Stored items from a collection

########

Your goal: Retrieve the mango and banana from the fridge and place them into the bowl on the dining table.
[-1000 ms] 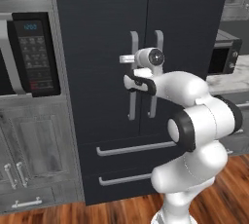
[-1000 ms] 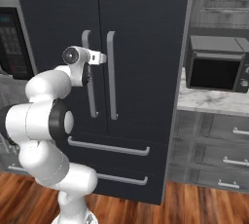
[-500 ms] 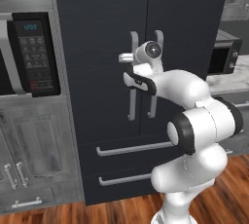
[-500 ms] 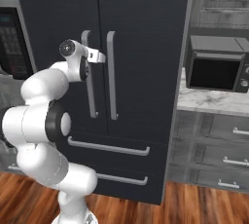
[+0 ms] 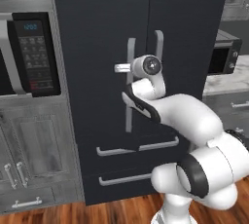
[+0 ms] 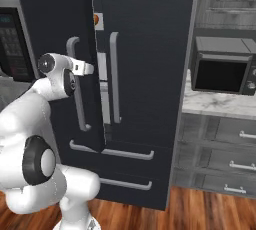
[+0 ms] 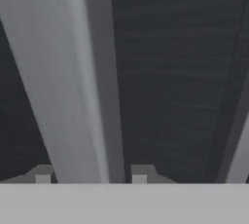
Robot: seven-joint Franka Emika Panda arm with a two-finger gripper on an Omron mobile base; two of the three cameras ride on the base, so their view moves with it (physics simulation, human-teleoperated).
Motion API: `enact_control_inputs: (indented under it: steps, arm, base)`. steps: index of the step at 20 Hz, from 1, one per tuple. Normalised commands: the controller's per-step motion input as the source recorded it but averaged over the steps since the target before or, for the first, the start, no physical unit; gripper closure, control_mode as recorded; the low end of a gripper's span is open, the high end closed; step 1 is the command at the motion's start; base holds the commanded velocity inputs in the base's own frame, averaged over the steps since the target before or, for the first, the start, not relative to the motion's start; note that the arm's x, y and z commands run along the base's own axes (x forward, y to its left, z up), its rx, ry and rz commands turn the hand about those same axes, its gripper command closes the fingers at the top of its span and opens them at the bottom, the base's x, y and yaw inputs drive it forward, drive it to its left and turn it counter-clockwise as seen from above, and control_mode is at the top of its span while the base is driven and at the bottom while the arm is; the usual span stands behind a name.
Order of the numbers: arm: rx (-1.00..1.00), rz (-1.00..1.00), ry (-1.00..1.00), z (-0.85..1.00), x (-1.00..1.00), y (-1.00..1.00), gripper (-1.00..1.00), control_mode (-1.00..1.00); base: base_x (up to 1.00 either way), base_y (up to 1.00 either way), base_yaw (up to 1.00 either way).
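Hand view: your fingers (image 7: pixel 91 175) are clamped round the fridge's (image 6: pixel 145 34) left door handle (image 7: pixel 73 82), w/ that door (image 6: pixel 60 19) cracked ajar in right base view.

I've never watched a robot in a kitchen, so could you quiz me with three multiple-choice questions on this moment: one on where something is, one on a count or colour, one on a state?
1. Where is the gripper?
A. On the left door's handle of the fridge
B. On a lower drawer's bar
C. At the microwave

2. How many long upright silver handles are on the fridge doors?
A. One
B. Two
C. Four

3. What state is the left fridge door in?
A. Fully shut
C. Removed
B. Pulled slightly ajar

Answers:
1. A: the hand view shows both fingertips on either side of the silver bar.
2. B: both base views show one handle per door, side by side.
3. B: in the right base view the door's edge stands out from the other door, with a light strip showing in the gap.
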Motion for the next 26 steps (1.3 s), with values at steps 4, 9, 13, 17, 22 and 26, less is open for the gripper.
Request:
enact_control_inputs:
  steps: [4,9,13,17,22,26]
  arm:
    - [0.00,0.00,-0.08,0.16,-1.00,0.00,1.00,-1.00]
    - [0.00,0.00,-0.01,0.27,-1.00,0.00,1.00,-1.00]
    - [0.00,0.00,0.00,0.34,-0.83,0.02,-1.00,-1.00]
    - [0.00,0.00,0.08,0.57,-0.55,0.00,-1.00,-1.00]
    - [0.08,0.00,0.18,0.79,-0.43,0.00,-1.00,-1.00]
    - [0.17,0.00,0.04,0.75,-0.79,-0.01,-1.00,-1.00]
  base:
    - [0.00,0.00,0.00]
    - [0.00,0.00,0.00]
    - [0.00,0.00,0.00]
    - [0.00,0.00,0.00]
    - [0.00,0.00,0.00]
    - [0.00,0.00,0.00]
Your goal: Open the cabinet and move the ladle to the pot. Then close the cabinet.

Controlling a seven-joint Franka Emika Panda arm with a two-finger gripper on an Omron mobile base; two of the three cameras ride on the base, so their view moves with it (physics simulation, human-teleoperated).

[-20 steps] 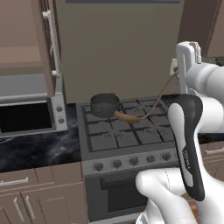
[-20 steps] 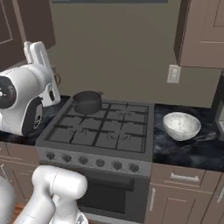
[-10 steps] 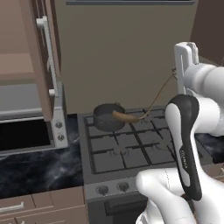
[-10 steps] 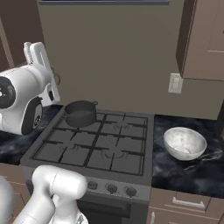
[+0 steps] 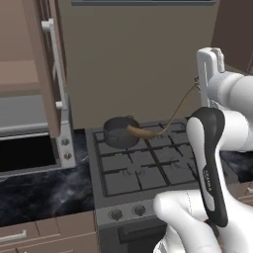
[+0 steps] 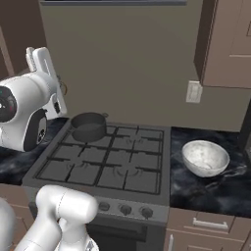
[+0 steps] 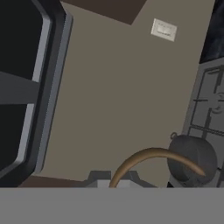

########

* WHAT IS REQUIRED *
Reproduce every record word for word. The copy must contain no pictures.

* TASK SOLUTION *
Your goal: Retrieve the mango and banana from the fridge and place them into the bowl on the dining table.
[-1000 ms] 
[-1000 ms] 
[-500 ms] 
[-500 ms] 
[+0 ms] 
[+0 ms] 
[+0 ms] 
Robot: seven-joint Franka Emika Panda arm with a two-finger gripper on an Omron mobile base; two of the three cameras ride on the base, so their view moves with it (physics simulation, human-teleoperated).
Motion API: `enact_control_inputs: (indented under it: steps, arm, base)`. steps: index of the step at 20 Hz, from 1, one per tuple. Normalised commands: the controller's per-step motion input as the source recorded it but averaged over the steps since the target before or, for the first, the start, no physical unit; gripper closure, control_mode as recorded; the low end of a gripper's span is open, the high end closed; step 1 is the command at the motion's start; base holds the commanded velocity inputs in the base's own frame, averaged over the steps since the target before or, for the first, the start, not relative to the motion's start; note that the arm's x, y and z commands run along the base's own axes (x forward, y to its left, z up), its rx, ry and rz commands turn the hand about those same axes, its gripper command closes the fingers at the top of its span and opens them at the bottom, the base's x, y and yaw inputs drive it forward, drive it to its left and turn it counter-clockwise as seen from above, and control_mode is at the top of its span while the base is driven and at the bottom while the arm is; the usual span stands behind a name.
Order of the numbers: arm: rx (-1.00..1.00), rz (-1.00..1.00), ry (-1.00..1.00), z (-0.85..1.00), x (-1.00..1.00), y (-1.00..1.00), gripper (-1.00..1.00), control_mode (-1.00..1.00); base: base_x (up to 1.00 either way), base_y (up to 1.00 either way), base_yaw (up to 1.00 either way).
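Hand view: your fingers (image 7: pixel 91 175) are clamped round the fridge's (image 6: pixel 145 34) left door handle (image 7: pixel 73 82), w/ that door (image 6: pixel 60 19) cracked ajar in right base view.

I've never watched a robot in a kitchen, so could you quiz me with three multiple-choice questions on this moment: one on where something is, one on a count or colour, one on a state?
1. Where is the gripper?
A. On the left door's handle of the fridge
B. On a lower drawer's bar
C. At the microwave

2. How many long upright silver handles are on the fridge doors?
A. One
B. Two
C. Four

3. What state is the left fridge door in?
A. Fully shut
C. Removed
B. Pulled slightly ajar

Answers:
1. A: the hand view shows both fingertips on either side of the silver bar.
2. B: both base views show one handle per door, side by side.
3. B: in the right base view the door's edge stands out from the other door, with a light strip showing in the gap.
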Motion for the next 26 steps (1.3 s), with values at steps 4, 9, 13, 17, 22 and 26, less is open for the gripper.
Request:
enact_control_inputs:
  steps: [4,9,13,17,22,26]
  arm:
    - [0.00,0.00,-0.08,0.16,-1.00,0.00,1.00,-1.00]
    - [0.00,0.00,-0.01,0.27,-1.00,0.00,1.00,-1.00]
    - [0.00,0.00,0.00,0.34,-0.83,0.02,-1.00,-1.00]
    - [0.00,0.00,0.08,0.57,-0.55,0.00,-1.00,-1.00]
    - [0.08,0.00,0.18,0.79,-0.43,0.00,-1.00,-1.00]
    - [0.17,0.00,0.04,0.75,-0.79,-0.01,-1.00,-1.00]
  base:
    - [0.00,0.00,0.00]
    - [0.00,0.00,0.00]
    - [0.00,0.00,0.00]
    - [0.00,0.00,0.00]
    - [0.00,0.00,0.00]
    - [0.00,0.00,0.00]
Your goal: Open the cabinet and move the ladle to the pot. Then close the cabinet.

Controlling a seven-joint Franka Emika Panda arm with a two-finger gripper on an Omron mobile base; two of the three cameras ride on the base, so their view moves with it (physics simulation, human-teleoperated).

[-20 steps] 
[-20 steps] 
[-10 steps] 
[-10 steps] 
[+0 steps] 
[+0 steps] 
[+0 steps] 

What the exercise required is now done.